Escrevi uns poemas fodidos,
E meus amigos riram
E o riso deles me deixou feliz

Sento e fumo o último cigarro
Não tenho dinheiro pra comprar mais.
E os últimos sete reais são pro ovo.

Me martela a frase do Marcos:
"Poesia não enche barriga"
Mas é a minha vida, irmão!
E nem só de pão,
Nem só de pão!

Mas me calo.
Fico acordado e falo com Tom,
Com a Vanessa...
Choro com a Day e pra Day
E escrevo pra Day e amo a Day
E depois das quatro durmo

E acordo de noite, vou pro curso,
E choro, me sinto fraco,
Mas ando e ando e ando
E manco e como e deixo comer
E faço rir e leio e acho chato
E acho incrível, incrível!

Tudo que o Zé Danilo
E a Adriana e a Paris e o Wilson e o Guanais
E os discos que o Andri analisa
E o Armando em toda saída
E penso em poesia o tempo inteiro!

Me deito e agradeço a Deus,
Mesmo ele existindo.
E tenho medo,
Principalmente do que escreverá sobre mim o Isaac,
Escrevo e passo o lápis
E desenho sacanagem,
Penso muito nisso...

E penso em falar com a mãe,
Mas sou durão igual o pai.
E escrevo e publico e posto e me irrito fácil
E falo algo sério, mas não me levo a sério
E depois caio de quatro enquanto preparo o livro

E aí mordo de leve
E chupo e sugo e lacrimejo
E engulo e ele nem diz se foi bom,
Porque gosto quando ele diz,
Mas ele não diz.
Então saio pra caminhar
E fico achando uma merda
Porque ele acabou.
Meu poema... e vocês são fracos demais pra ousar lê-los.

Tem mais não.


Iury Aleson

Refutando a Consciência do Promíscuo

Você vai pras redes
E escreve... o que todo mundo escreve. 
Se expõe, acha que é autor,
E te dizem o óbvio
Porque todo mundo é escritor.

Lê Hilda e depois mete,
Esquece que o 7 foi pintado lá atrás.
Gullar morreu e levou consigo a poesia
O verdadeiro poema sujo
Que tu tenta desesperadamente,
Mas quanto mais tenta
Mais falha!
Não encontrará...

Tu só presta quando imita
Não há nada autêntico na tua escrita
Tu nunca vai ser Hilda
Nem o Nelson, nem o Miller,
Nem o Buk com que estranhamente te agridem.

Ha mais poesia no funk
Que na tua literatura!
Isso só mostra o quão importantes
São os textos que tu rascunha
Eles não sabem quem tu é!
E jamais o vão saber.

Aí se junta a essa cambada maldita e burra e enfadonha e que caça e paga e não te lê!
Mas dá risada com os amigos
(também sub escritores)
Do que tu acha que é arte,
Mas convenhamos, é só putaria.

Tu não é artista
Se toca, até parece que vão levar a sério a tua poesia!
Nada levam... E nunca foi pra ser.
Nunca se tratou disso!
Só das contas, do desemprego e dos meninos que te mostram o umbigo
E estranhamente sonham com teu dedo.

Mas tu bloqueia.
Té é doidé?
O que tu quer?
O tu faz?
Por que tu tenta?
Por que???

Eu quero entrar, merda!
Eu preciso saber por quê?
Por que tu sonha?
O quê que tu acha que vai conseguir?
Pra quê escrever o que ninguém atesta?
O que os teus próprios amigos não leem e não vão ler!

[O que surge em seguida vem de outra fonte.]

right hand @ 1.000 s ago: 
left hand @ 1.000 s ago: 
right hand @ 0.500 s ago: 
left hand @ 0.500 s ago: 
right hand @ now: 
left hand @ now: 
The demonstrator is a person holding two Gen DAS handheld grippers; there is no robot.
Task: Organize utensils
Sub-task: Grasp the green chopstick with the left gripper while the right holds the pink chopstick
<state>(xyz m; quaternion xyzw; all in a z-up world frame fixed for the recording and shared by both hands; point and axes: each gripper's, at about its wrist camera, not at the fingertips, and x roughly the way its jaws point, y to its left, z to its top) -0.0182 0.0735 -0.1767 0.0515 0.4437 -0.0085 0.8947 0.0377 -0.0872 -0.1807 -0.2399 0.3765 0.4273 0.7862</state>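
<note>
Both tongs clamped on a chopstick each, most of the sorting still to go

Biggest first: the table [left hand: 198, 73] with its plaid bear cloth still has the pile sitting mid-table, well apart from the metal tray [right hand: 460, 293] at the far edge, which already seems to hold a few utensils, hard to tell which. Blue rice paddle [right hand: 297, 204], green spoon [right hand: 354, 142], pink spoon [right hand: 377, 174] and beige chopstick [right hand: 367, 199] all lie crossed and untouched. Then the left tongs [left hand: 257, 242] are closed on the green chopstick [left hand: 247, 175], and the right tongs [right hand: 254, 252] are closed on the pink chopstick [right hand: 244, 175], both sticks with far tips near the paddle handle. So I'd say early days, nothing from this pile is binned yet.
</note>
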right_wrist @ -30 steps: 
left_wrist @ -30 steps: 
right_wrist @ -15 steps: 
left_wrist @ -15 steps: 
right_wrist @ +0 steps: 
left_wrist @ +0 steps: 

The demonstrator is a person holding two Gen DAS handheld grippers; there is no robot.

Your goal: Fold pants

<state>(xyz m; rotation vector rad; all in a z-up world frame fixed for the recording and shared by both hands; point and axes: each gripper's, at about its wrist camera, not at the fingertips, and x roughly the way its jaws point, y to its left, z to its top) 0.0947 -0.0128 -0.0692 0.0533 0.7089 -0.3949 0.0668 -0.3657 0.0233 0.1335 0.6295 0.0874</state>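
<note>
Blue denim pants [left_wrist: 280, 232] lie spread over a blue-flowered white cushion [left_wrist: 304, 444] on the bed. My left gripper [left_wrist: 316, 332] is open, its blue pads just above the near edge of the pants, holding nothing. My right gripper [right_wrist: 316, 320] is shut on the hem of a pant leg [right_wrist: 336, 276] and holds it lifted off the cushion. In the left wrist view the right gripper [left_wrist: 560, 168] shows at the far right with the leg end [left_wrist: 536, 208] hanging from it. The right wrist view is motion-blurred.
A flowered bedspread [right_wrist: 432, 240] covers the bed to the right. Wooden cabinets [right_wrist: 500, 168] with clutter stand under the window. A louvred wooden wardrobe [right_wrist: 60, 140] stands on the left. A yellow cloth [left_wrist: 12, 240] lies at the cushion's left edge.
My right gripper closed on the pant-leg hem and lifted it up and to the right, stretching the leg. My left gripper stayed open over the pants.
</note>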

Não há nada especial no teu trabalho.
Nem dentro de ti.
Não há nada...
Tu não é nada...
Não ganhou nada...
E não vai ganhar...
Tu escreve e não gosta
Cê devia parar...

Mas tu só disse o que eu já sou.
Tu só me descreveu
Só falou o que eu já sei
Eu escrevo porque sou gay
Porque sou filho da dona Cremilda
Porque sou filho do meu pai
Eu escrevo porque não vai.
E o inútil é a maior ereção dos pervertidos!

Tem mais não.

Iury Aleson

Cartas de Uma Sedutora

Não vire a noite escrevendo, Iury!
Vai salientar e escurecer tuas olheiras
E tu vai perder o dia, dormindo
Pra acordar cansado e ansioso.

Cê devia transar,
Mas não quer porque é doido,
Seu doido!
Não existe outro doido
Só tu e o teclado
E isso que tu chama de poesia

Está só.
Lê só.
Escreve só.
E ama, ainda ama,
Eu sei, bem lá no fundo.
Não mente pra mim!

Tô com medo de tu.
Tu antes me escutava
Antes eu era poesia
Agora tu que é.
Então para e volta
Se cuida, não se mata!

Mas morreu...

Mirror é uma vadia,
Que eu fodo a boceta!
E esfolo a minha pica
E tiro a camisinha
E gozo na cara dela
E ela pede a calcinha,
Mas não dou.

Vou mijar e volto de pau duro
E enterro no cu dela
Ela diz, vai devagar amor,
Mas eu não vou.
Eu meto e enfio
A caneta na pele
O dedo no fiofó
Uma mordida...

E ela pega minha mão
E molha na buceta dela,
Pois ela tá molhada
Eu tiro a Vênus, não ponho outra
E meto no priquito

Vou te engravidar, musa antiga!
Vou tatuar as paredes da tua cona
Vou cheirar teu pelo puritano
Linguar teu grelo
Sentir insano!

Sentar pra te ver batendo siririca
Gosto dos pelos da tua vulva
Gosto de foder nas pernas lisas
E sentir o teu suor escorrer,
E suar meu corpo de você,
Que goza o quanto quer!

Eu me esforço, me recupero,
Fico duro e chupo teu pinguelo.
E tu delira, me sinto mais homem
Quando a poeta quica safadinha
E diz que gosta
Que quer voltar
Mas eu não deixo, não vou deixar!
Mirror morreu no ensino médio,
Mas manda cartas

De uma distinta sedutora
Que morde e chupa minha rola
E suga até leitar a leitora que leu e se acha escritora
Vai publicar!

Pois mulher escreve mais que homem
E eu gozo toda vez que pegam nela
E sinto o cheiro
Do peido da boceta
De todas as moças do planeta
Embora literalmente não as coma.

Tem mais não.

Iury Aleson

domingo, 31 de outubro de 2021

O COMENDADOR JOÃO GABRIEL: A origem do nome Acre

O COMMENDADOR JOÃO GABRIEL

A origem do nome Acre

                                         Soares Bulcão (1873–1942)

 

– “Foi, então, que o arrojado aventureiro escreveu ao seu correspondente, aviador, uma carta avizando-o da exploração, e, ao mesmo tempo, lhe pedia um carregamento de mercadorias que deviam ser destinadas – caso o vapor podesse até lá chegar – á Bocca do do rio Aquiry.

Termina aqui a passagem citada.